We decided we wanted a cat that really deserved a loving home, as we didn’t want to replace our other two. We were aware of the The Society For Abandoned Animals on the Stretford / Sale Border. We had a look on their website and looked for a cat that had preferably been at the centre for a long time.
That’s where we found Rosey. She had been in a pen for 9 months at the centre, waiting for a potential owner to give her a home. Usually cats find a home in days or weeks. She was about 2 years old and the volunteers at the SAA could tell that she at one time did have a home, but for whatever reason had become a stray.
She was found scavenging for scraps of food at the back of the Stretford Arndale Centre by one of the volunteers while shopping. The volunteer said that Rosey wouldn’t allow you to get too near. She was a painfully thin and in a bad state, and the weather in January 2010 was extremely cold. The snow and ice stayed for weeks. After a few days of visiting Rosey, the volunteer managed to grab her and put her in her cat box.

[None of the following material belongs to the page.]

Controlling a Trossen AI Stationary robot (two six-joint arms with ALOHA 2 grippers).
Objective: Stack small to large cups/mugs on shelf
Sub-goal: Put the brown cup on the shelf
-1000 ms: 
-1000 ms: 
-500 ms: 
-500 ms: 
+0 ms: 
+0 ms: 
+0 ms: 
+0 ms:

When we went to visit her, she bit both my wife & I. The staff said that they think she had been mistreated because of her behaviour. She would flinch and cower if you moved your hand too fast. At the same time, she was intelligent and loving. She would sit on your lap for hours. The volunteers at the SAA became very attached to her, but they knew she couldn’t go to just anyone, and that they thought that she wouldn’t be suitable for a family with children, or one with other cats. She also might have been too much for an elderly person.
We knew we had to give Rosey a home. She wasn’t suitable for many people, but Hazel and I knew that she was perfect for us. We could give her a chance to have space, patience and freedom to allow her to eventually be happy. After having been locked in a small area of for about 9 months, however loving and caring the staff were at the SAA., she needed a stable calm home with a garden in a quiet traffic free street.
Today 6 months on she has become much happier. She loves our company. She’s always waiting for us when we come home, even though the cat flap is open always. Now it’s starting to get a bit milder, and we are gardening, she’s always follows us. She climbs trees and many of the neighbours have commented on what a friendly cat she is. She has become friends with many of the cats on our street, which we always wondered what she’d be like.
Since we gave her a home, she has never bitten us, only pretended to bite us in the first week or so, and she hardly ever scratches us anymore, only when we are too playful with her, or on the odd occasion if we pick her up, though we were never able to at all previously, now she rarely minds.
She’s come so far in 6 months and we’re sure that as we show her love and affection, and give her space, she’ll continue to become what she should have from the start.